DIRECTIONS FOR THIS TASK - Quote exactly and only this range of lines in the data below: the line that holds "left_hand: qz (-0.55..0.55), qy" to the line that holds "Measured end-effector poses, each", both included.

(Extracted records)
* * * * *
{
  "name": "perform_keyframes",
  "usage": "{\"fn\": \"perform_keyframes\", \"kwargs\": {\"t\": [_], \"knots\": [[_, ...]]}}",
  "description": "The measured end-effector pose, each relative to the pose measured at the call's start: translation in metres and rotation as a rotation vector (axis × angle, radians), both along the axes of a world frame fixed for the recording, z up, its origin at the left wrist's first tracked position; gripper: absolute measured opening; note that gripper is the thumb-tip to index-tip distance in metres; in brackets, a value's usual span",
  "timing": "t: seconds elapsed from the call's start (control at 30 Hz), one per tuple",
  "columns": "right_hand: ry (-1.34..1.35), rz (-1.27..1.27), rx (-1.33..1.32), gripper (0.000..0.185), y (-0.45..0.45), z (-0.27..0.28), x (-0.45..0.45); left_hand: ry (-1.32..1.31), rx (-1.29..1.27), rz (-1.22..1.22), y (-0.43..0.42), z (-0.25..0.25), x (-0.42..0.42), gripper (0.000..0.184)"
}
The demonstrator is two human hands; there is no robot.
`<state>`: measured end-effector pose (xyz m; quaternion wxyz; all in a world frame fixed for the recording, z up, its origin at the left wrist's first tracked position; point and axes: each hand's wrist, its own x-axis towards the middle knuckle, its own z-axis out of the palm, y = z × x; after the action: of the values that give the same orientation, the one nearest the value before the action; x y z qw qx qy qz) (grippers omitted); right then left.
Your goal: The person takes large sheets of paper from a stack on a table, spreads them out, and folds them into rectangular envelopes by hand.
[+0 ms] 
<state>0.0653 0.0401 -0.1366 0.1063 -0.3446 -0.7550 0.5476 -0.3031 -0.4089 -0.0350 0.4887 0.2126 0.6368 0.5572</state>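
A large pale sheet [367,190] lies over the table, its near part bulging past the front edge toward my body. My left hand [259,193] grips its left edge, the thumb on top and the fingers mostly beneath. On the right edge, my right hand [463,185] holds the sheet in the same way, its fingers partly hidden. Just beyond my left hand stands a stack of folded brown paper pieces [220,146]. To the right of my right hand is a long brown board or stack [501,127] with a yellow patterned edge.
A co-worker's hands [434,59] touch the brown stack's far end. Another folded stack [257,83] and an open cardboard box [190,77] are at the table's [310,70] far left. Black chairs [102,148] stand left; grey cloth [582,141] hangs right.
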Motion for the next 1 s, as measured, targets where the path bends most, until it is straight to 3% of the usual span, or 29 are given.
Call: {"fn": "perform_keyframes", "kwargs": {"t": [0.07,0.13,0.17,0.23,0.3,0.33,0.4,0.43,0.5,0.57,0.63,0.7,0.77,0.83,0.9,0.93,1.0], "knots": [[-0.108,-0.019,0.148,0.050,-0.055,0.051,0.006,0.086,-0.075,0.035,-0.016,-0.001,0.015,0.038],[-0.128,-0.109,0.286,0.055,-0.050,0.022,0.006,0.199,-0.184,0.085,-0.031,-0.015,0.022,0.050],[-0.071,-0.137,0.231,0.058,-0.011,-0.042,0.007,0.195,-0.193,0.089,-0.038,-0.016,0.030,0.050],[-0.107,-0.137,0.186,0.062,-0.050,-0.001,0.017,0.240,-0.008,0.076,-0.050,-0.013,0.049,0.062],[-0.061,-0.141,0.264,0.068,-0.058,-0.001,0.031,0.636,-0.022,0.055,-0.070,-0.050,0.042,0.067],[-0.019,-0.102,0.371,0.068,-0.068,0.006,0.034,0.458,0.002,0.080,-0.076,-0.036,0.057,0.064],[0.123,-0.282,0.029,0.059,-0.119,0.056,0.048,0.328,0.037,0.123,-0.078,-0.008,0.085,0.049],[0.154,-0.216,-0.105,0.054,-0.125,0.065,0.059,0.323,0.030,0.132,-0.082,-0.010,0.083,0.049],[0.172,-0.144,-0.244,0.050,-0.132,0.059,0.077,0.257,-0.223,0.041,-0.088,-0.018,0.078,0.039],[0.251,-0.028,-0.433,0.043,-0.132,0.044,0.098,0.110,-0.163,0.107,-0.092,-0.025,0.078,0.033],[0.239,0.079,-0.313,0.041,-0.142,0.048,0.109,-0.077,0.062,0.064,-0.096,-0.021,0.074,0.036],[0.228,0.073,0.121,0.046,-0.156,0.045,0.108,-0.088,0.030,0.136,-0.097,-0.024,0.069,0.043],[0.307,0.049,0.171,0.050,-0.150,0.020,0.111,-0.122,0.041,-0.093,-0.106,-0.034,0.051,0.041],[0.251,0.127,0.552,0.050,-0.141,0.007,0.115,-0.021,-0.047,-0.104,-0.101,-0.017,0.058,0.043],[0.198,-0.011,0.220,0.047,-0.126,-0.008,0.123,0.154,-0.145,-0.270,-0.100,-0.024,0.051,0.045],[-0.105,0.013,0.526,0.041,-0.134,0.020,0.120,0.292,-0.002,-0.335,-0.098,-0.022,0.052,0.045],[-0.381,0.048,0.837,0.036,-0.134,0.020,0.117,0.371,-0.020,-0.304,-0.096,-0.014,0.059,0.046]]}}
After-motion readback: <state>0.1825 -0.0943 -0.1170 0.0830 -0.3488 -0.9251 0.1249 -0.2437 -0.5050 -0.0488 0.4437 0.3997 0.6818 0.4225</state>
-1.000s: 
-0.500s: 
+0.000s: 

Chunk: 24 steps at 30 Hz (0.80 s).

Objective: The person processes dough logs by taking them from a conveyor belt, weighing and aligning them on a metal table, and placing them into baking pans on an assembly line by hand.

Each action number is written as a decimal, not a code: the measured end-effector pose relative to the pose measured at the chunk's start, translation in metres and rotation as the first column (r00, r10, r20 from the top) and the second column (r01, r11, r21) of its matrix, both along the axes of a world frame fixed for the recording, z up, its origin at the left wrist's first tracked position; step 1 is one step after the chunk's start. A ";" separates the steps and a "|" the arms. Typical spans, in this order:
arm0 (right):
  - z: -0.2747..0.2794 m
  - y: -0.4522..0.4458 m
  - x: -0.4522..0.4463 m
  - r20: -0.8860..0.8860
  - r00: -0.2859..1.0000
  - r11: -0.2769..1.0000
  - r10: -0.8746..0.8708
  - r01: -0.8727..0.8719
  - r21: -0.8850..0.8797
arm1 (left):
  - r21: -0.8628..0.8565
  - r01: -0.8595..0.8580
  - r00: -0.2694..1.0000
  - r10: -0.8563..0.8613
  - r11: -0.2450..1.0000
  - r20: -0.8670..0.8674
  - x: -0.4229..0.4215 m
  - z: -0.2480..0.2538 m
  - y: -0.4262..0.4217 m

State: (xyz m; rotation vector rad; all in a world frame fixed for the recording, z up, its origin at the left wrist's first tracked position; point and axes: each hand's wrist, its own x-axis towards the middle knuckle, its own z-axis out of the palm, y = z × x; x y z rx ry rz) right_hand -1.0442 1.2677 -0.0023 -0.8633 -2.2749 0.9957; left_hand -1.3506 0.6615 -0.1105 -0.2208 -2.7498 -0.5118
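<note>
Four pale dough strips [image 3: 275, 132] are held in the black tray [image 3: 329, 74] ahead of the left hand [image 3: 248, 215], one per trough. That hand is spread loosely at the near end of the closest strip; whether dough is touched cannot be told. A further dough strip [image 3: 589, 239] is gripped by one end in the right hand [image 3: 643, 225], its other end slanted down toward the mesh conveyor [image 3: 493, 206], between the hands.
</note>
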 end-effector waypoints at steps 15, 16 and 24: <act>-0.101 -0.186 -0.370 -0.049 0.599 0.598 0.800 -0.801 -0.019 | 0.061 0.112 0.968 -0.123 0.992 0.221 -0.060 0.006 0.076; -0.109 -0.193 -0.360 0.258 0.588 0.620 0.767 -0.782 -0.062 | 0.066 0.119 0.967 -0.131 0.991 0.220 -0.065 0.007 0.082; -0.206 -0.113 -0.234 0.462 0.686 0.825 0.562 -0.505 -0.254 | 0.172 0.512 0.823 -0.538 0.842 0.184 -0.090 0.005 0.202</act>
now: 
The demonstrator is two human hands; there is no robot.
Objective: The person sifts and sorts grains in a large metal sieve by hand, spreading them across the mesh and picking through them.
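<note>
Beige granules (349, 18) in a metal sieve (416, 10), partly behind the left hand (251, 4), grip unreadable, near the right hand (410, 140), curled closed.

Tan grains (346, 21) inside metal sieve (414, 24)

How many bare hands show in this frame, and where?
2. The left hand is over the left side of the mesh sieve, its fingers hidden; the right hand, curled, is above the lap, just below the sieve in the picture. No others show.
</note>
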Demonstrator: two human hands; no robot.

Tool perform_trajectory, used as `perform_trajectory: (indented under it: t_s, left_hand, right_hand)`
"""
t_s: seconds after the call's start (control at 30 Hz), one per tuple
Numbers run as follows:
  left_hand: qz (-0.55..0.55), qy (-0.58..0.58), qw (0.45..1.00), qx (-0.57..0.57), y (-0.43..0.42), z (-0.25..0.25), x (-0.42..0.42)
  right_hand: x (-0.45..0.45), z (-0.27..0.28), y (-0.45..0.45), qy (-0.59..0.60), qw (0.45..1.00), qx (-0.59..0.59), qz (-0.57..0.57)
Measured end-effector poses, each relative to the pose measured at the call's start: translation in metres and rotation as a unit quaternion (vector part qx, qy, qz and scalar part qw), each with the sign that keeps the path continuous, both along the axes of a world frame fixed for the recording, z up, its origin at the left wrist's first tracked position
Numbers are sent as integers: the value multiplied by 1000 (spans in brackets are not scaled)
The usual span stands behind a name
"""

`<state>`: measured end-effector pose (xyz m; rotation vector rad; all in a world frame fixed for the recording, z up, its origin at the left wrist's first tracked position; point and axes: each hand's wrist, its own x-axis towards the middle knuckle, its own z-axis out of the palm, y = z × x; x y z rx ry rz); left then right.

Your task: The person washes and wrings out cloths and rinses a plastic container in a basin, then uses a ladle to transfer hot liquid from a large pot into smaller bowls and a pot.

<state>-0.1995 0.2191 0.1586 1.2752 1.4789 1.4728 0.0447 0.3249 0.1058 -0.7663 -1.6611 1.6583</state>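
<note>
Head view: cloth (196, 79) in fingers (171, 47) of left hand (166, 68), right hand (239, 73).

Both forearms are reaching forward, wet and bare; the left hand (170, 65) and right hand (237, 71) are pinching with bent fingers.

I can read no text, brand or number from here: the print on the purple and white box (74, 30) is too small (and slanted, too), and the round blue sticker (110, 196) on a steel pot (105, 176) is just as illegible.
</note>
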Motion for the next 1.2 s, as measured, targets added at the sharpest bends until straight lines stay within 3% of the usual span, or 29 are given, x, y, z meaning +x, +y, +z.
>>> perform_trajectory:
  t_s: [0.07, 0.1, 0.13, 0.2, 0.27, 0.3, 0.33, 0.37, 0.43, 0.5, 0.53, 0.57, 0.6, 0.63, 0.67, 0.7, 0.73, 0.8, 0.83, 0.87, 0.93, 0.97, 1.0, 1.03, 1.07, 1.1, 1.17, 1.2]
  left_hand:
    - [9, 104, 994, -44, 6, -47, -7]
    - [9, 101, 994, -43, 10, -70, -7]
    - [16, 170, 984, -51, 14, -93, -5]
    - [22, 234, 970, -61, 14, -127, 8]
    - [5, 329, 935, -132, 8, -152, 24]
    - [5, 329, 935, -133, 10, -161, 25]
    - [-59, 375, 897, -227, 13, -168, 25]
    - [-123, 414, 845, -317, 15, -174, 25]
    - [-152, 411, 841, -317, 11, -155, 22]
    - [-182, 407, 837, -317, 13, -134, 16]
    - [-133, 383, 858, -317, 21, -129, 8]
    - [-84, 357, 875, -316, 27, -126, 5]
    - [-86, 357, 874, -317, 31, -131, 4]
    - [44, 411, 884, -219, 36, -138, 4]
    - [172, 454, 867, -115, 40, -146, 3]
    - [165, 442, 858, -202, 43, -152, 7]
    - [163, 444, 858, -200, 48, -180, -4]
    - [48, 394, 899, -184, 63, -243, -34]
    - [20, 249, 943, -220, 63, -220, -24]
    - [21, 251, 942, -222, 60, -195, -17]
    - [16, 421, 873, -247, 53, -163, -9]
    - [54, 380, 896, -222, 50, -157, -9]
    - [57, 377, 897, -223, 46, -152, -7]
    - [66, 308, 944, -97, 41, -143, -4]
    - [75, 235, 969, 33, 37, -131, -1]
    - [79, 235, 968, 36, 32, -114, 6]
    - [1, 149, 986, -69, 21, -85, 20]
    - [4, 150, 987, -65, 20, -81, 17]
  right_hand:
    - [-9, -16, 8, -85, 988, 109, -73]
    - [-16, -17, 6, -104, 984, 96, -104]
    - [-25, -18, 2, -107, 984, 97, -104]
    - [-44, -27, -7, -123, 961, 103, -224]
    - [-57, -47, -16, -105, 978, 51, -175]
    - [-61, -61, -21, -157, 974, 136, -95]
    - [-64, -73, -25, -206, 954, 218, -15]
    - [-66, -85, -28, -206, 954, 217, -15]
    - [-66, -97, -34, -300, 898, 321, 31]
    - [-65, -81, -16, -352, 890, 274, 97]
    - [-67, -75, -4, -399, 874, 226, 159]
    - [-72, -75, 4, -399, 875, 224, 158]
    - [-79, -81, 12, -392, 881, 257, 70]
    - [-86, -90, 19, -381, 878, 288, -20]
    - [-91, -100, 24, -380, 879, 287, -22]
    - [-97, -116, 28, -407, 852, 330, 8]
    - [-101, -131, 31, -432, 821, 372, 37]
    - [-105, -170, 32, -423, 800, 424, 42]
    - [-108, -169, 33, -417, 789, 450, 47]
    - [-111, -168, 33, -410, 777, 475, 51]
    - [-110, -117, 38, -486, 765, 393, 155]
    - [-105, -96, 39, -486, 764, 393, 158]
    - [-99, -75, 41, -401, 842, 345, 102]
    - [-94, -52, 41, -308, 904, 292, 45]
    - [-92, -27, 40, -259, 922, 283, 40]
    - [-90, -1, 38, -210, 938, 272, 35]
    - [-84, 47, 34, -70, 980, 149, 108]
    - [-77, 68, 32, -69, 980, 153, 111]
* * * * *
RESULT BELOW -
  left_hand: qz (-0.55..0.55), qy (-0.58..0.58), qw (0.45..1.00), qx (-0.57..0.57), y (-0.43..0.42), z (-0.25..0.25), x (-0.42..0.42)
  right_hand: x (-0.45..0.45), z (-0.27..0.28), y (-0.45..0.45), qy (-0.59..0.60), qw (0.45..1.00), qx (-0.59..0.59), qz (-0.57..0.57)
Measured end-effector poses, each relative to the pose measured at the call's start: translation in metres and rotation as a unit quaternion (vector part qx, qy, qz and scalar part qw), each with the sign that keeps the path continuous, both along the axes of a world frame fixed for the recording, z up, its origin at the left wrist's first tracked position

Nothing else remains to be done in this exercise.